The Kaisers accessed the documents and e-mails from a computer hard drive left in Karen's possession.
Court documents obtained through LexisNexis paint a violent relationship between Zilkha and Karen Kaiser.
A December 2004 ruling forbidding Zilkha child visitation rights during divorce proceedings found that without the intervention of a third party, "Mr. Zilkha would have physically harmed [Karen Kaiser] in the presence of her children."
The ruling also mentions that Zilkha was openly disdainful during the proceedings.
The SEC says that further financial information about Zilkha's arrangement with Samberg was disclosed during his 2004 divorce proceedings with Karen Kaiser.
The SEC's complaint lists some of the content of the e-mails the Kaisers submitted.
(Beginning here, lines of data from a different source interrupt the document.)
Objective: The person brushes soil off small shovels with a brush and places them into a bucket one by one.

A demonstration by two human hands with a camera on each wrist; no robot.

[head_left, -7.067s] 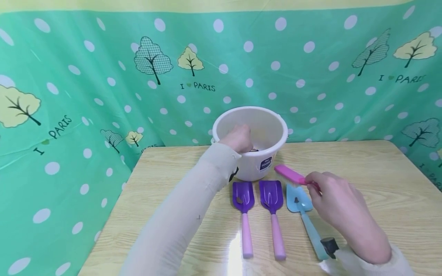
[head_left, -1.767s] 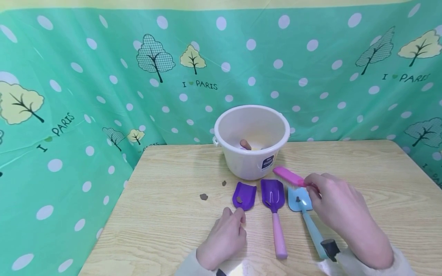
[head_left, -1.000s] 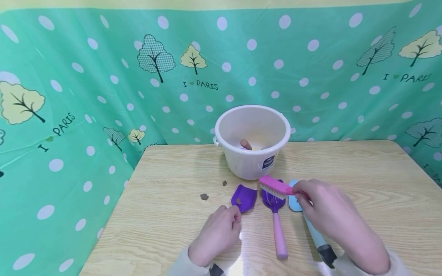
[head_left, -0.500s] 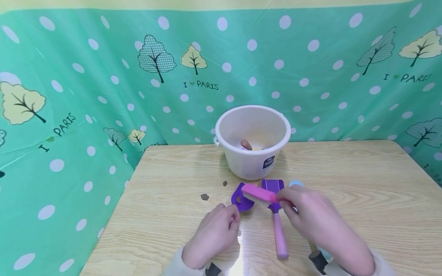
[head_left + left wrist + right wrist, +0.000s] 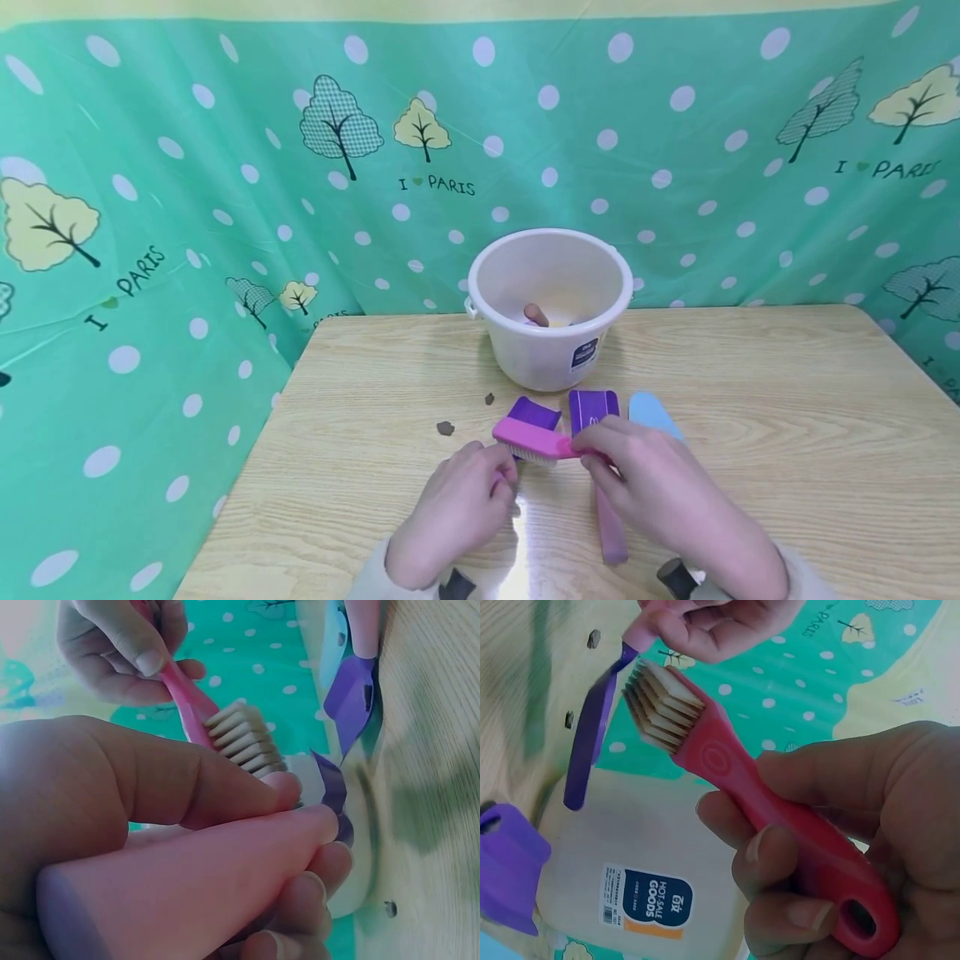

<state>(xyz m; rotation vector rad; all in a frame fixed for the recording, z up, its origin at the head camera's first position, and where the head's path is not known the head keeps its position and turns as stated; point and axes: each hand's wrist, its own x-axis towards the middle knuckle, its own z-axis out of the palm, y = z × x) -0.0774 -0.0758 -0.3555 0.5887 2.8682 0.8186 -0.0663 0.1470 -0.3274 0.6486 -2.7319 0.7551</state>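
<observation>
My left hand (image 5: 456, 500) grips the pink handle (image 5: 187, 881) of a small purple shovel (image 5: 536, 411), its blade pointing away toward the bucket. My right hand (image 5: 652, 475) holds a pink brush (image 5: 528, 435) by its handle, thumb along one side in the right wrist view. The pale bristles (image 5: 660, 705) face down over the near part of the shovel blade, close to the left fingers. That part of the blade is hidden under the brush in the head view. Behind the shovel stands a white bucket (image 5: 525, 354) with a brown piece (image 5: 536, 314) inside.
A second purple shovel (image 5: 594, 403) with a pink handle lies to the right, partly under the right hand. Beyond it is a light blue shovel (image 5: 651, 410), mostly covered. Two dark bits (image 5: 446, 428) lie on the wooden table left of the blade. A polka-dot curtain hangs behind.
My left hand has come out of the bucket and taken the left purple shovel by its handle, turning it slightly. The brush has travelled left from the blue shovel to this blade.
</observation>
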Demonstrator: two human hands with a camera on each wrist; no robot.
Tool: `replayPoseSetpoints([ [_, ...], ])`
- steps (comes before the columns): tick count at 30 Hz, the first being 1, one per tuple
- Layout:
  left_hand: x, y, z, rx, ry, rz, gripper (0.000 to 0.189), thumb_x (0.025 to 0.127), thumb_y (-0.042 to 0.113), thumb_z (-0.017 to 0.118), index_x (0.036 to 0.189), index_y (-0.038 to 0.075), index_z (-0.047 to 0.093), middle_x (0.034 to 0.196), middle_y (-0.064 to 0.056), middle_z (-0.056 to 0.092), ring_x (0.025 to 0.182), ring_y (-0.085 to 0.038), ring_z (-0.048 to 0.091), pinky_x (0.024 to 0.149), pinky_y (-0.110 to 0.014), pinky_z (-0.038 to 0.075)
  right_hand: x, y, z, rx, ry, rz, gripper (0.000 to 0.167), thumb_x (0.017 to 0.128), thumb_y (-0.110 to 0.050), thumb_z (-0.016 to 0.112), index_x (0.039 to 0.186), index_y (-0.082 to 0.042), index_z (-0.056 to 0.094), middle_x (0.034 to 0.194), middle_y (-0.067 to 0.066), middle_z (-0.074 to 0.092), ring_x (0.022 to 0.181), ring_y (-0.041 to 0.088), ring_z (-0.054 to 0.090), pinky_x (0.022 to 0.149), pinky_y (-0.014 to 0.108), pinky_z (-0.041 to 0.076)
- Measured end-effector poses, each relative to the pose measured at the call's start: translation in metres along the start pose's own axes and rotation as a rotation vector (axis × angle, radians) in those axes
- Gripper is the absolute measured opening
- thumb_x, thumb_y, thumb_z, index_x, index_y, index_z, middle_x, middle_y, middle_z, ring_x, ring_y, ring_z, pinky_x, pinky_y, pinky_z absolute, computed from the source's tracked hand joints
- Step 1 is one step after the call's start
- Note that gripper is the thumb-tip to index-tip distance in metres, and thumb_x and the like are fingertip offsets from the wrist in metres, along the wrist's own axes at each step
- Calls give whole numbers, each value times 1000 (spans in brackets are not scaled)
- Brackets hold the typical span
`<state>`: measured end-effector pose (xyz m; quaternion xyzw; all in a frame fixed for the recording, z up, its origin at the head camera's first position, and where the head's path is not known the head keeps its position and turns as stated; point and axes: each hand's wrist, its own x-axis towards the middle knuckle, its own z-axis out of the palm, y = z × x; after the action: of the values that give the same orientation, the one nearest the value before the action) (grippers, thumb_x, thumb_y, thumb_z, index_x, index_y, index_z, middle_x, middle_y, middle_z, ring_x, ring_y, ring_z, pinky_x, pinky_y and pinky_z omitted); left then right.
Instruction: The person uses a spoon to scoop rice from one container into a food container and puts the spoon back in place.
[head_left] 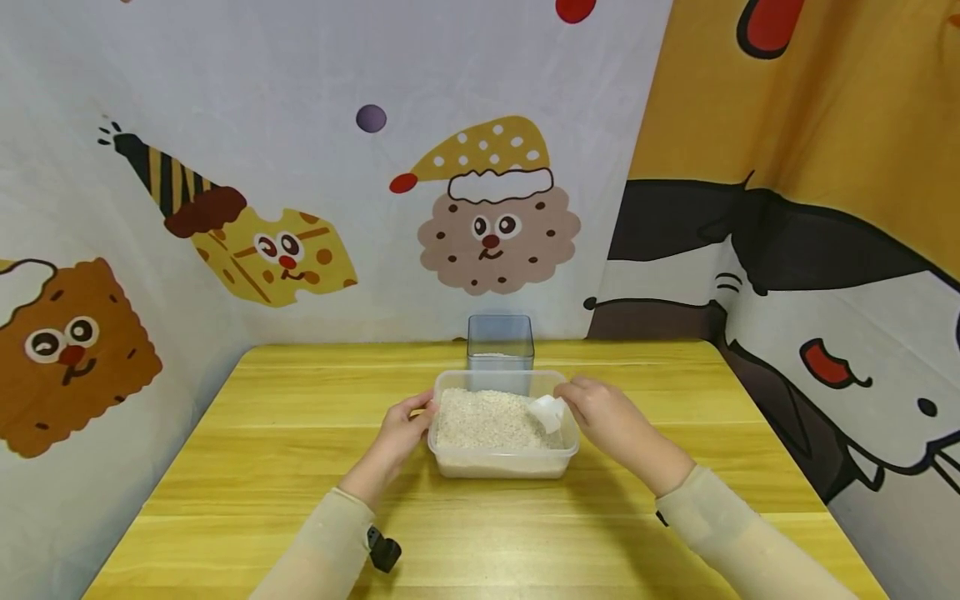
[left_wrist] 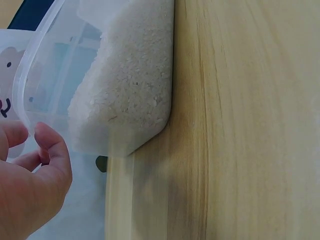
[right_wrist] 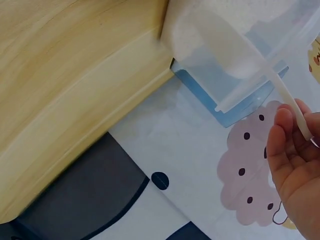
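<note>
A clear plastic container filled with rice sits on the table. My left hand is at its left side, with thumb and finger pinching the rim in the left wrist view. My right hand is above the right end of the container. It grips the handle of a white scoop, whose bowl is down at the rice on the right side. In the right wrist view the thin handle runs between the curled fingers, and the bowl shows blurrily through the container wall.
Right behind the container stands a transparent blue-grey bin with something pale inside. The wooden table ends at a printed cloth wall. A small black device is by the left sleeve.
</note>
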<state>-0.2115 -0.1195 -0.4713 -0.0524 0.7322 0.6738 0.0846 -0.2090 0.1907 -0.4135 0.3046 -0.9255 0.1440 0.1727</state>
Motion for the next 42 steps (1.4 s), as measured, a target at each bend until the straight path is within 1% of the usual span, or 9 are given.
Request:
replayPoseSetpoints([
  [5, 0, 1, 1, -4, 0, -5, 43, 99, 13, 50, 139, 1, 45, 119, -13, 47, 103, -22, 54, 78, -26, 50, 0, -2, -1, -3, -28, 30, 12, 88, -2, 64, 97, -5, 70, 88, 4, 67, 82, 19, 65, 73, 31, 55],
  [8, 1, 1, 0, -3, -2, -6, 43, 99, 14, 50, 139, 1, 45, 120, -13, 47, 105, -23, 54, 79, -26, 50, 1, -3, -1, 32, -37, 70, 11, 89, -2, 61, 95, -4, 70, 88, 5, 68, 83, 20, 66, 73, 32, 55],
  [14, 2, 0, -1, 0, -6, -7, 43, 99, 15, 49, 140, 2, 45, 122, -13, 47, 108, -24, 53, 83, -28, 51, 3, -3, -3, 169, -96, 227, 13, 92, -3, 57, 92, -4, 70, 93, 8, 69, 88, 23, 65, 74, 37, 54],
  [16, 3, -1, -1, -1, -6, -5, 43, 99, 15, 50, 140, 2, 44, 122, -13, 47, 108, -24, 53, 83, -29, 51, 3, -2, -3, 226, -141, 298, 15, 93, -4, 55, 94, -5, 70, 88, 7, 68, 79, 20, 63, 66, 34, 52],
  [19, 3, -2, -1, -6, -3, -9, 43, 99, 16, 50, 140, 2, 45, 121, -13, 47, 106, -23, 54, 81, -28, 51, 3, 0, -3, 337, -203, 394, 18, 96, -5, 51, 97, -3, 69, 78, 6, 64, 64, 15, 54, 54, 27, 45],
  [22, 4, -3, -1, -7, -4, -6, 43, 99, 16, 50, 140, 3, 45, 121, -13, 47, 104, -22, 54, 80, -28, 51, 3, 1, -1, 458, -241, 477, 20, 97, -5, 48, 99, -1, 68, 71, 7, 61, 58, 14, 49, 49, 23, 43],
  [27, 4, -3, -1, -6, -3, -7, 43, 99, 16, 50, 139, 3, 46, 122, -13, 47, 105, -22, 54, 80, -27, 51, 4, -1, 0, 554, -249, 525, 21, 98, -4, 48, 101, 2, 67, 71, 8, 61, 64, 15, 55, 56, 24, 50],
  [34, 4, -4, -2, -7, -6, -6, 43, 99, 16, 50, 140, 3, 45, 126, -14, 47, 108, -24, 54, 82, -28, 51, 7, -5, 5, 597, -250, 542, 21, 98, -5, 48, 100, 2, 68, 70, 6, 62, 63, 12, 56, 57, 25, 51],
  [42, 4, -4, -1, -11, -4, -9, 42, 99, 15, 50, 139, 3, 46, 125, -14, 47, 107, -23, 54, 82, -29, 51, 8, -9, 5, 625, -234, 570, 21, 98, -4, 48, 101, 3, 67, 71, 10, 63, 63, 14, 56, 58, 28, 52],
])
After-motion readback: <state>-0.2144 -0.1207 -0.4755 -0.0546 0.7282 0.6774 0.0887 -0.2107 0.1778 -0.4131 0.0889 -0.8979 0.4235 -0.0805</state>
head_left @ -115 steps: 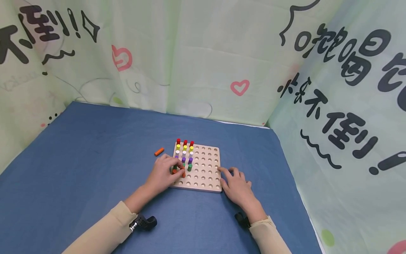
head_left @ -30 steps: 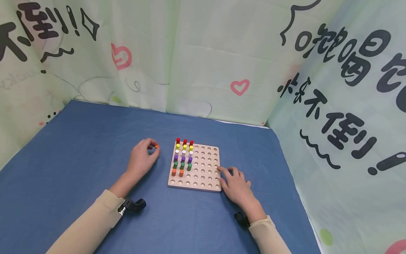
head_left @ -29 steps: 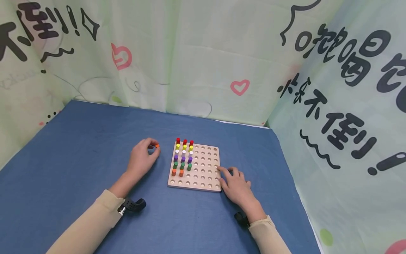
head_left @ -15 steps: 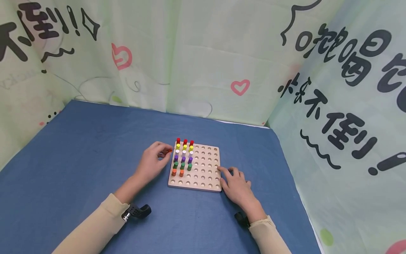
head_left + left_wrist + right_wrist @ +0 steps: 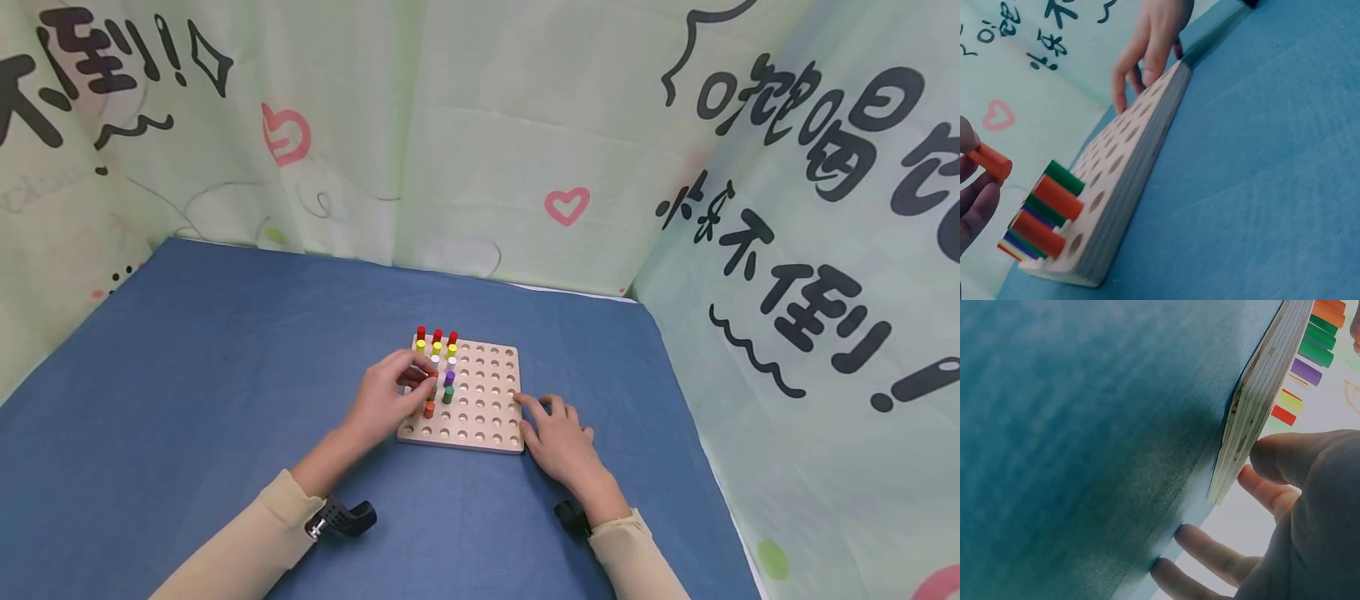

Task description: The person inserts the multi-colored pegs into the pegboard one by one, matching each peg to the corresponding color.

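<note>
A wooden pegboard (image 5: 487,417) lies on the blue cloth, with short rows of coloured pegs upright in its left columns. My left hand (image 5: 386,392) is over the board's left part, pinching an orange peg (image 5: 992,161) between thumb and fingers, tilted and clear of the holes in the left wrist view. Two orange pegs (image 5: 1059,197) stand in the board below it. The left hand hides some pegs in the head view. My right hand (image 5: 562,442) rests at the board's right edge, thumb and index finger touching it, other fingers on the cloth.
Red pegs (image 5: 437,336), yellow pegs (image 5: 452,350) and a green peg (image 5: 447,395) stand in the board. Holes run across its right side and front row. A printed pale curtain (image 5: 480,150) hangs behind the blue-covered table (image 5: 225,358).
The second orange peg now stands in the board. My left hand picked up the loose orange peg from the cloth and carried it right, over the board. The right hand stayed put.
</note>
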A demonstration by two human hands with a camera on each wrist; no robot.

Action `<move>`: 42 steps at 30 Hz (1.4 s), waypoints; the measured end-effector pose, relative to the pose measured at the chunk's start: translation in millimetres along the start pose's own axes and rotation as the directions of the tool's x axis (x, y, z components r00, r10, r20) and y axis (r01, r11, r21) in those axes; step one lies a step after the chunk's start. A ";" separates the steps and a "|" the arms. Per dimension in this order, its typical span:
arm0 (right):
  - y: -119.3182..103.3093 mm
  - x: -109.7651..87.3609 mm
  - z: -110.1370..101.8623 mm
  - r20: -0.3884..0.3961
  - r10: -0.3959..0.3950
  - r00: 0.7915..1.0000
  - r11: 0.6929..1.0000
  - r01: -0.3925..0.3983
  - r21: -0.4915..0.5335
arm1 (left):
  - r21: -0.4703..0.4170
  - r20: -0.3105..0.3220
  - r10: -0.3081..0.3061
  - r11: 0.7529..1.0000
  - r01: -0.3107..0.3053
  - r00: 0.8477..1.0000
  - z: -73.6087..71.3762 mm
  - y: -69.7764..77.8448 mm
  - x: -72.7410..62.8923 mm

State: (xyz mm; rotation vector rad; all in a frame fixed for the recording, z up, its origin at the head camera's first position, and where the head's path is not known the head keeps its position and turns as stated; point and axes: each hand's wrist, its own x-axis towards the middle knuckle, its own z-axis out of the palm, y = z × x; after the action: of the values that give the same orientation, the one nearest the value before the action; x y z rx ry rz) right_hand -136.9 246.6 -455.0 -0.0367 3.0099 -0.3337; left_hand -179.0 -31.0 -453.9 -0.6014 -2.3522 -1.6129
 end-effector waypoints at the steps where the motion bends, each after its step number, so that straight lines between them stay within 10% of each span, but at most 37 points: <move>1: 0.0 0.0 0.1 0.001 0.001 1.000 1.000 -0.001 0.000 | 0.008 0.006 0.002 1.000 -0.002 1.000 1.9 0.6 -0.7; 23: 0.7 0.2 1.6 -0.005 0.000 1.000 1.000 0.000 -0.009 | 0.341 0.090 0.103 0.931 -0.127 0.991 23.4 -10.2 -5.6; 33: 0.6 0.3 1.1 -0.001 0.001 1.000 1.000 -0.001 -0.009 | 0.452 0.171 0.237 0.844 -0.290 0.956 22.6 -12.4 -8.7; 42: 3.6 1.7 -1.8 0.002 -0.033 0.999 0.999 0.033 -0.012 | 0.412 0.195 0.191 0.874 -0.257 0.962 9.3 -14.4 -8.3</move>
State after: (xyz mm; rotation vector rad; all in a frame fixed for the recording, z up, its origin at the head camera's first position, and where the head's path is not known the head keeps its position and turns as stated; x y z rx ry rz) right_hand -138.8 250.5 -454.2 -0.0870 3.0124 -0.3188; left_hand -177.7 -28.5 -472.8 -0.8759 -2.5179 -0.9256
According to it, most of the evidence concerned an April 2001 e-mail conversation with Zilkha's Microsoft colleague Mark Spain, who worked in sales.
In an e-mail to Spain with the subject line "Any visibility on the recent quarter?" Zilkha wrote "Have you heard whether we will miss estimates? Any other info?"
Spain responded that they would meet or exceed their expectations.
"march was the best march of record. made up the shortfall in us sub. w2k pro major contributor. on track for revised forecast" he wrote.
The complaint alleges that Zilkha gave information from that Spain e-mail to Samberg, who had just offered Zilkha a job and whose analysts had foreseen Microsoft underperforming.
Samberg would go on to buy stocks that would increase in value by almost $15 million after Microsoft announced their March earnings ten days later. Samberg personally made $4 million.
According to an SEC order against David Zilkha, the man had been subpoenaed in 2005 to turn over all e-mails involving Microsoft, but kept the Spain e-mails secret. It wasn't until the Kaisers turned over the e-mails in January 2009 that the SEC took action against Pequot and Zilkha.
Further financial information about Zilkha's arrangement with Samberg was disclosed during his 2004 divorce proceedings with Karen Kaiser, then Karen Zilkha.